A secretária de Economia Criativa do Ministério da Cultura, Cláudia Sousa Leitão, natural do Ceará, destacou a relevância do encontro para o Nordeste e a necessidade de desenvolver uma política nacional para o setor. “Estamos falando de uma economia que envolve produtos, serviços e bens que têm uma dimensão simbólica. Precisamos debater como manter de forma digna os movimentos populares tão presentes no nosso Nordeste”, afirmou. Ela também mencionou cinco desafios essenciais que serão abordados para a elaboração de uma carta com demandas da região, criticando a informalidade e a invisibilidade dos trabalhadores que atuam na economia criativa.
Desenvolvimento Sustentável e Soberania Cultural
Durante sua fala, Cláudia Leitão enfatizou a necessidade de dados precisos para a gestão pública e anunciou a criação de um observatório da economia criativa.

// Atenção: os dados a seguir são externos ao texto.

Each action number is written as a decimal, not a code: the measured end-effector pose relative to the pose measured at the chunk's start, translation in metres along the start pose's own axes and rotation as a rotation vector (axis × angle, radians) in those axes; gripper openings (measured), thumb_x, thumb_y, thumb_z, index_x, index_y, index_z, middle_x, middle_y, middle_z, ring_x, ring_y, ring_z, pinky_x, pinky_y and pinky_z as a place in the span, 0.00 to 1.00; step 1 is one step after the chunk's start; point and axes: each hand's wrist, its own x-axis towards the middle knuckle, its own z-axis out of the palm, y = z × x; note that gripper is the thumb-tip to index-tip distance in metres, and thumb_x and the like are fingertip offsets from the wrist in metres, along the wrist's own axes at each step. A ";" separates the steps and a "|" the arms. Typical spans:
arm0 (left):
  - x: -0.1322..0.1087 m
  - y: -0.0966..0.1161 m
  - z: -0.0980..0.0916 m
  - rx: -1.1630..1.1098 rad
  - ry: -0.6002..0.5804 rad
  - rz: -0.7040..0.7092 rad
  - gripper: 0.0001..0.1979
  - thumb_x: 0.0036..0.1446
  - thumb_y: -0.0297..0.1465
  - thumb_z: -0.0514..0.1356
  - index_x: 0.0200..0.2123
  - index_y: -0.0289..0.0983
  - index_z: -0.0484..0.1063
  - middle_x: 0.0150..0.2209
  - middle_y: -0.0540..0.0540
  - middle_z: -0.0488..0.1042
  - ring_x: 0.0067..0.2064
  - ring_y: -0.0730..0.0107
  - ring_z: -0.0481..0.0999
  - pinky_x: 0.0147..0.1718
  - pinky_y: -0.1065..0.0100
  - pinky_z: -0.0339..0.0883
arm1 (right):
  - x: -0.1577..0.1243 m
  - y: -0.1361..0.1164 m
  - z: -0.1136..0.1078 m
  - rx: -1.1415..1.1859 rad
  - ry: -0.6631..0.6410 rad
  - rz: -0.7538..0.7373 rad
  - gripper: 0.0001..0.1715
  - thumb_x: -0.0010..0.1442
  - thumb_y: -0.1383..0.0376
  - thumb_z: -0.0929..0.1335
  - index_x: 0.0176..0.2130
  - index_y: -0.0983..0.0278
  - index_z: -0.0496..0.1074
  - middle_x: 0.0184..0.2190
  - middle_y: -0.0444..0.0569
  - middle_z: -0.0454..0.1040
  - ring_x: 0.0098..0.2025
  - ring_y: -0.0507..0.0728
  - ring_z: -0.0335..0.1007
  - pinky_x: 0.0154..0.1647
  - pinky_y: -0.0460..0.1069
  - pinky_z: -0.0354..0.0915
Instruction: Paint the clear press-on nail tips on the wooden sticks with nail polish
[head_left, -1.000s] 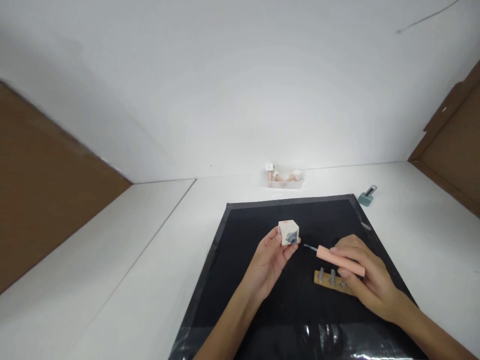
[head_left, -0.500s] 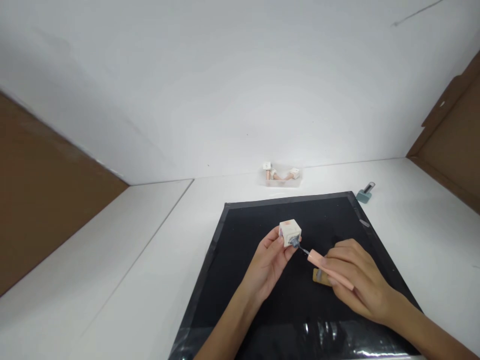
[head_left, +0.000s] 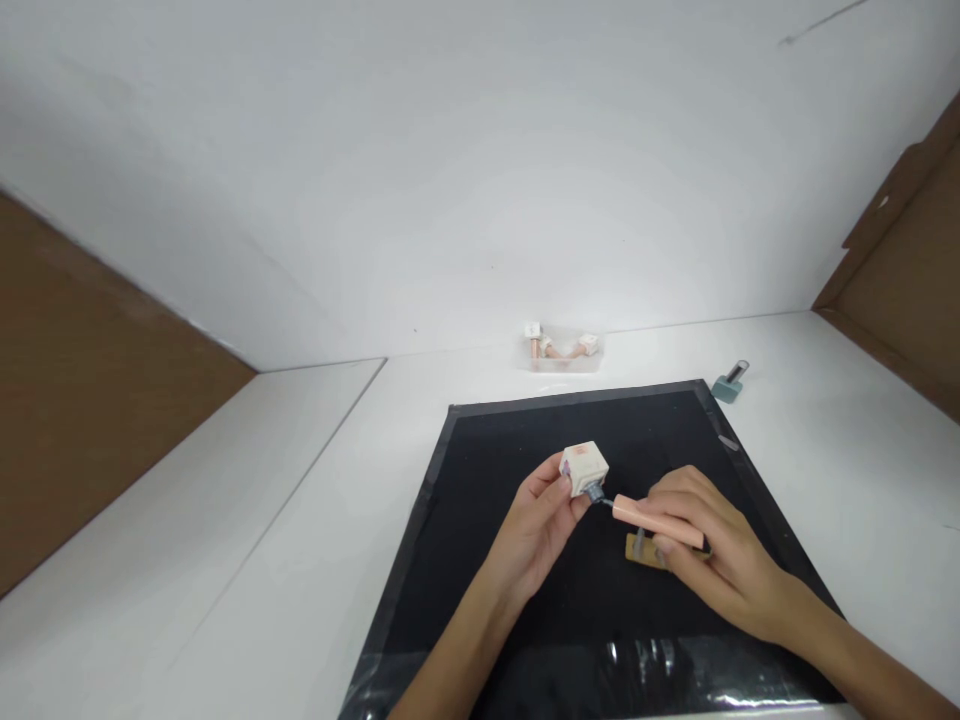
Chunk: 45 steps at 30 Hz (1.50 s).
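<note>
My left hand (head_left: pixel 536 525) grips a small white cube-shaped bottle (head_left: pixel 583 467) above the black mat (head_left: pixel 487 520), with its grey neck pointing right. My right hand (head_left: pixel 712 555) is closed round a long pink cap handle (head_left: pixel 656 521), whose thin grey brush stem reaches into the bottle's neck. Partly hidden under my right hand, a tan strip (head_left: pixel 643 550) with grey nail tips lies on the mat.
A clear tray (head_left: pixel 562 352) with similar small bottles stands at the back by the white wall. A teal holder with a dark stick (head_left: pixel 729 384) sits beyond the mat's far right corner. Brown panels flank the white table on both sides.
My right hand has moved the pink handle left, and its brush stem has gone into the bottle's neck. The bottle tilted slightly toward it.
</note>
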 end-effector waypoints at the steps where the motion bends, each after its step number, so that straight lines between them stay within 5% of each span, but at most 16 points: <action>1: 0.000 0.000 0.000 0.001 -0.001 -0.004 0.21 0.37 0.36 0.72 0.37 0.35 0.77 0.36 0.45 0.79 0.38 0.67 0.76 0.41 0.69 0.69 | -0.001 0.000 0.000 0.032 -0.002 0.027 0.18 0.60 0.73 0.62 0.49 0.59 0.64 0.33 0.49 0.72 0.34 0.57 0.69 0.33 0.51 0.68; 9: -0.002 0.000 0.003 -0.060 -0.008 -0.017 0.20 0.34 0.34 0.73 0.34 0.34 0.78 0.34 0.44 0.79 0.37 0.67 0.77 0.41 0.69 0.70 | -0.007 0.006 0.003 0.244 -0.015 0.245 0.12 0.64 0.68 0.61 0.46 0.55 0.66 0.36 0.48 0.69 0.38 0.56 0.70 0.34 0.48 0.69; 24: -0.003 0.002 0.005 -0.091 -0.032 -0.017 0.20 0.33 0.34 0.74 0.33 0.32 0.78 0.32 0.44 0.79 0.32 0.71 0.76 0.37 0.71 0.70 | -0.004 0.005 -0.001 0.458 -0.031 0.357 0.10 0.65 0.57 0.61 0.42 0.54 0.69 0.33 0.44 0.68 0.33 0.51 0.67 0.32 0.45 0.65; 31: 0.000 0.001 0.003 -0.041 0.097 -0.029 0.19 0.33 0.30 0.73 0.33 0.34 0.77 0.32 0.47 0.78 0.34 0.72 0.76 0.37 0.71 0.70 | -0.010 0.013 -0.001 0.607 0.083 0.472 0.11 0.62 0.53 0.64 0.39 0.53 0.73 0.33 0.44 0.70 0.31 0.51 0.65 0.30 0.44 0.62; 36: 0.004 0.000 0.000 0.195 0.174 -0.037 0.20 0.32 0.27 0.71 0.34 0.34 0.75 0.29 0.49 0.76 0.32 0.72 0.74 0.36 0.69 0.67 | -0.007 0.018 -0.004 0.750 0.218 0.575 0.13 0.57 0.52 0.68 0.34 0.57 0.77 0.25 0.43 0.70 0.27 0.51 0.64 0.30 0.45 0.62; 45: 0.009 -0.005 -0.006 1.161 0.176 0.120 0.13 0.36 0.22 0.64 0.30 0.38 0.74 0.31 0.50 0.75 0.35 0.64 0.68 0.37 0.64 0.61 | 0.002 0.022 -0.019 0.905 0.358 0.667 0.14 0.51 0.54 0.73 0.35 0.59 0.77 0.15 0.40 0.66 0.22 0.50 0.62 0.30 0.46 0.60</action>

Com isso, pretende-se comparar o potencial do setor no Brasil com o de países como o Peru, que movimenta cerca de 10% do PIB com gastronomia e artesanato, enquanto o Brasil representa pouco mais de 3%. Ela criticou a dependência de insumos importados para eventos culturais, como o Carnaval, citando o exemplo das sombrinhas de frevo fabricadas na China. “Se a gente suspender a importação de tudo que envolve os produtos do Carnaval brasileiro, a gente acaba com o Carnaval no Brasil. Precisamos valorizar o que é nosso”, disse.

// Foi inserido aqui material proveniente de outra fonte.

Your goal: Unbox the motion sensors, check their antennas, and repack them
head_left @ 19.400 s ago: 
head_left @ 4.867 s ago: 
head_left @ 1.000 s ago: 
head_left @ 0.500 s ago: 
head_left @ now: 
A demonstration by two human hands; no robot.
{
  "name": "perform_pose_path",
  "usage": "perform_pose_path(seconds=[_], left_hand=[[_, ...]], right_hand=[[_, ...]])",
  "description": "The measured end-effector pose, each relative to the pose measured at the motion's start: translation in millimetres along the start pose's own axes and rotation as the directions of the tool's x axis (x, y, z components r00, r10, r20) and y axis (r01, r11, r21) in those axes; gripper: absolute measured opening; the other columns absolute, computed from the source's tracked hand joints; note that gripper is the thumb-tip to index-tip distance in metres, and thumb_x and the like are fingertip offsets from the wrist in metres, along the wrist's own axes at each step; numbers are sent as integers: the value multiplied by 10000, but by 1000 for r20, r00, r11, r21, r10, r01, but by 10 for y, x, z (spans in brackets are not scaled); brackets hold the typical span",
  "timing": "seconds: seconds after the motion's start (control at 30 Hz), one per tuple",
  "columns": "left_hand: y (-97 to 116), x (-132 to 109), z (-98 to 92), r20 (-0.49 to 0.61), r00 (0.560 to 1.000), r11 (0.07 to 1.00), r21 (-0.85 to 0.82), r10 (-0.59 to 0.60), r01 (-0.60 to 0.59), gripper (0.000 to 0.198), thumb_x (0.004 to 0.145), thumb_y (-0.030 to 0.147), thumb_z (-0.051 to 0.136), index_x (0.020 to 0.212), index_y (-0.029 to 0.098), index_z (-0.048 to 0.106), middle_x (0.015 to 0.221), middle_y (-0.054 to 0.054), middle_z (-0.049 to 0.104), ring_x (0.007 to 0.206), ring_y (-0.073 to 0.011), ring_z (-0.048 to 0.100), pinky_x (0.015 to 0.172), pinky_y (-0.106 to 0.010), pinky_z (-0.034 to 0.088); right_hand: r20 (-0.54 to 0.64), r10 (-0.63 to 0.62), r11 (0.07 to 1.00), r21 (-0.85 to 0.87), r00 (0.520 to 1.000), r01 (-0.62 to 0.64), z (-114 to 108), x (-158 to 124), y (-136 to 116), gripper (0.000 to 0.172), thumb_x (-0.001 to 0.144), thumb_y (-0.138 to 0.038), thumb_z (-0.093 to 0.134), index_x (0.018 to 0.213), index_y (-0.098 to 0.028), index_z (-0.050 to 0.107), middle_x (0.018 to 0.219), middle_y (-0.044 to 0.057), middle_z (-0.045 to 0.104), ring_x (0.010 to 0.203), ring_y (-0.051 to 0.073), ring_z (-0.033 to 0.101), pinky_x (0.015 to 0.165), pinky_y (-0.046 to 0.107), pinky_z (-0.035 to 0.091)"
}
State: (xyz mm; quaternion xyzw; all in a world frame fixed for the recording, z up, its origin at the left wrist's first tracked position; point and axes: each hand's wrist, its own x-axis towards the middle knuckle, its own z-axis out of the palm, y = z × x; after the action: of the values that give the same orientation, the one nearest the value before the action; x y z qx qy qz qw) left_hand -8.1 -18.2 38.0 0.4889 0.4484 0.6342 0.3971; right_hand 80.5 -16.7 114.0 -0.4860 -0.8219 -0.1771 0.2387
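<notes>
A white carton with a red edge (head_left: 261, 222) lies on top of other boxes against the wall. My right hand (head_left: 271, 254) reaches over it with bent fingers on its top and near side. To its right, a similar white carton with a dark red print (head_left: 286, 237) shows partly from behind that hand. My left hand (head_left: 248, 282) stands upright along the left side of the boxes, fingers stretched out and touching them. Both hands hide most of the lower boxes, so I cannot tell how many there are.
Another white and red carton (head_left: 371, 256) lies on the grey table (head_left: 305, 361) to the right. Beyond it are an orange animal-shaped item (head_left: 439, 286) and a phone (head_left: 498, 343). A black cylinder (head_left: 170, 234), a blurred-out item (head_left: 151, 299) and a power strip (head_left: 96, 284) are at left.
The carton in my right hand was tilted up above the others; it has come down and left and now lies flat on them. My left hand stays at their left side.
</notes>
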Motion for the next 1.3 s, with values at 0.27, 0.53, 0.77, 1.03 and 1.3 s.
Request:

Cláudia conclamou o público a consumir produtos brasileiros, ressaltando a importância de valorizar o cinema, a moda, o artesanato e a culinária nacionais como uma forma de exercício de soberania e autoestima.

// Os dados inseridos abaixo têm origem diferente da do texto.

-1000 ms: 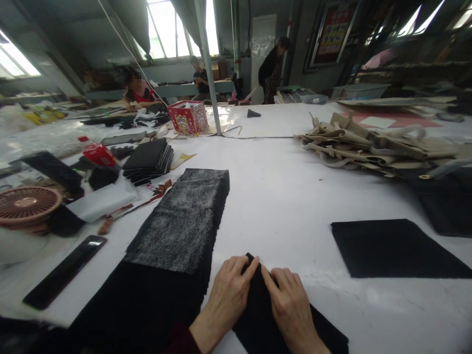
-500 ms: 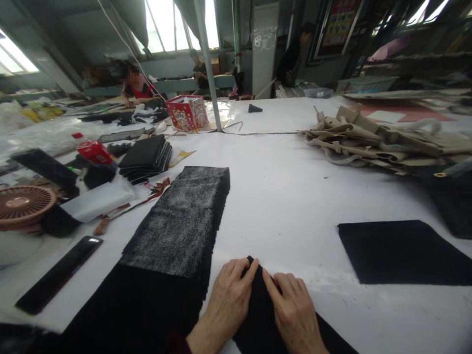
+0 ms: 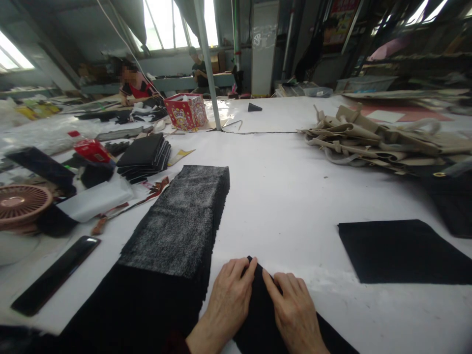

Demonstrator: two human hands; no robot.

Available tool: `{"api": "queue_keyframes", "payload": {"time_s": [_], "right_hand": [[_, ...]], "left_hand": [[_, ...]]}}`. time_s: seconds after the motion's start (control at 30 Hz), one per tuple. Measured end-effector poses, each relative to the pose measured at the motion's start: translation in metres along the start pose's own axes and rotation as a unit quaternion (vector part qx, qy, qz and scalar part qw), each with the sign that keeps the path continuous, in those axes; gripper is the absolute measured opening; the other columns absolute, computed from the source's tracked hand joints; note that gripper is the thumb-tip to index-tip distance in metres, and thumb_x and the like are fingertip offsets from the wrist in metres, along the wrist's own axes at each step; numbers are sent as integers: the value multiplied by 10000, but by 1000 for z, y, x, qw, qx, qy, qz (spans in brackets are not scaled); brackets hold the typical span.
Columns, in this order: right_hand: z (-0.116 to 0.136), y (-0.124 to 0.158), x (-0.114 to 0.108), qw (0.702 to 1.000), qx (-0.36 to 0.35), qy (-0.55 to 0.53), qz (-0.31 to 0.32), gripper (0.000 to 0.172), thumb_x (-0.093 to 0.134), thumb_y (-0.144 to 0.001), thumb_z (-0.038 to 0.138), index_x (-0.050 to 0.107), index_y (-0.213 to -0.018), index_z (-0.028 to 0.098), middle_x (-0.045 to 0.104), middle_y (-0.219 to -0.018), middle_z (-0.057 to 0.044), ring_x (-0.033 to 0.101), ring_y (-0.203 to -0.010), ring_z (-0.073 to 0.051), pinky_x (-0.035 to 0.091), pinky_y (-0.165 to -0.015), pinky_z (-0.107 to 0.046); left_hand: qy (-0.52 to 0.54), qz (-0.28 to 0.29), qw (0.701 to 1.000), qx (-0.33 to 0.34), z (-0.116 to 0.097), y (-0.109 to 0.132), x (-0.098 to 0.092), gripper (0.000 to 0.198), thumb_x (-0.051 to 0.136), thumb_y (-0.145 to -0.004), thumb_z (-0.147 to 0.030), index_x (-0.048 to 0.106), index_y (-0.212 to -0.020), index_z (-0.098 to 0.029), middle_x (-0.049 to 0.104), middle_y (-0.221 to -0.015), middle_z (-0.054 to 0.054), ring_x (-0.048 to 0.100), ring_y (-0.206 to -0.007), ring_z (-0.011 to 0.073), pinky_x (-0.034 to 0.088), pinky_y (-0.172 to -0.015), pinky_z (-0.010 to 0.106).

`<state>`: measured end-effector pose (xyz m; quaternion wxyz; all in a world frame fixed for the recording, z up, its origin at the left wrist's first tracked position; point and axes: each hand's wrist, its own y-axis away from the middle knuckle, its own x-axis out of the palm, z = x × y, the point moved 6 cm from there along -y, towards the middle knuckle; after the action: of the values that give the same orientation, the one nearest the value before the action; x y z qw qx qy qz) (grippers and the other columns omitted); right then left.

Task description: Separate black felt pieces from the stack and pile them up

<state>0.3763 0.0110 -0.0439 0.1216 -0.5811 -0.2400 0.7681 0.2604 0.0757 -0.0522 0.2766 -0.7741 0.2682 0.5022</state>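
Both my hands rest on a black fabric piece [image 3: 258,314] lying at the near edge of the white table [image 3: 287,196]. My left hand [image 3: 228,300] has its fingers curled together on the left side of the piece's far corner. My right hand [image 3: 293,307] presses on the right side of that corner, fingers close together. The fingertips of both hands meet at the corner and grip its edges. A long thick stack of black and grey fabric [image 3: 180,226] lies just left of my left hand.
A flat black fabric sheet [image 3: 401,250] lies to the right, with a heap of beige bags [image 3: 372,140] beyond it. On the left are a phone [image 3: 55,275], a brown fan [image 3: 22,204], folded black pieces [image 3: 145,155] and a red box [image 3: 186,112]. People sit at the far tables.
My hands stay on the fabric corner with almost no movement. The view has shifted slightly, and a standing person at the back has moved to the right.
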Motion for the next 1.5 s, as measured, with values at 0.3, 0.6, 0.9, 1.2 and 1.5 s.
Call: {"api": "queue_keyframes", "payload": {"time_s": [0.3,0.6,0.9,1.2,1.5], "right_hand": [[-1,0,0,1000,4,0,5,395,324,-959,38,558,-1272,96,537,-890,-82,463,-813,-219,361,-721,-376],[0,1,2,999,22,21,31,405,358,-937,36,553,-1279,129,544,-891,-80,475,-816,-230,376,-734,-383],[-13,8,-4,998,46,-42,27,374,356,-977,76,555,-1280,169,532,-917,-74,483,-853,-213,411,-749,-358],[-28,32,-21,998,21,-62,17,344,357,-988,82,579,-1245,131,517,-904,-75,479,-847,-204,437,-752,-354],[-32,43,-29,998,19,-64,18,331,374,-972,66,597,-1211,119,519,-889,-73,473,-828,-198,438,-755,-346]], "left_hand": [[-23,2,1000,-10,0,-3,-2,495,419,-943,-80,409,-1431,-157,542,-1202,106,514,-1067,233,481,-946,411],[-90,-38,994,43,-15,-9,-27,503,416,-908,-60,453,-1402,-150,532,-1351,102,486,-1187,260,404,-1041,443],[-130,54,985,100,-23,-8,-8,538,441,-847,-36,463,-1379,-114,558,-1300,98,468,-1230,262,318,-1121,402],[-187,67,972,129,-33,-5,-5,554,430,-858,-42,403,-1409,-86,534,-1278,131,458,-1218,258,317,-1106,393],[-194,70,969,138,-38,-6,-3,682,422,-838,-21,291,-1489,-180,531,-1230,110,478,-1180,248,376,-1038,393]]}}
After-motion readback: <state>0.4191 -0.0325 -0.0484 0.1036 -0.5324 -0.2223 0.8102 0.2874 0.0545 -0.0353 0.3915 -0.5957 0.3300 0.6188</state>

Participação e Interatividade no Evento
Após a apresentação artística do grupo folclórico “A Chegança Santa Cruz de Itabaiana”, a palestra inaugural foi conduzida pela Profa. Dra. Mariana Galvão Nascimento, consultora do Sebrae Sergipe. Com a mediação de Cláudia Leitão, a palestra abordou o audiovisual e o potencial estratégico dos ecossistemas culturais e criativos, promovendo um momento de diálogo enriquecedor com os participantes.
No período da tarde, as mesas temáticas permitiram que os inscritos contribuíssem para um diagnóstico participativo sobre os eixos da economia criativa na região. O Fórum Brasil Criativo + Seminários da Rede de Cultura e Economia Criativa continua nesta quarta-feira, reunindo gestores, pesquisadores, artistas e empreendedores, com uma programação intensa que promete aprofundar as discussões e consolidar uma carta de propostas do Nordeste para o fortalecimento da economia criativa no país.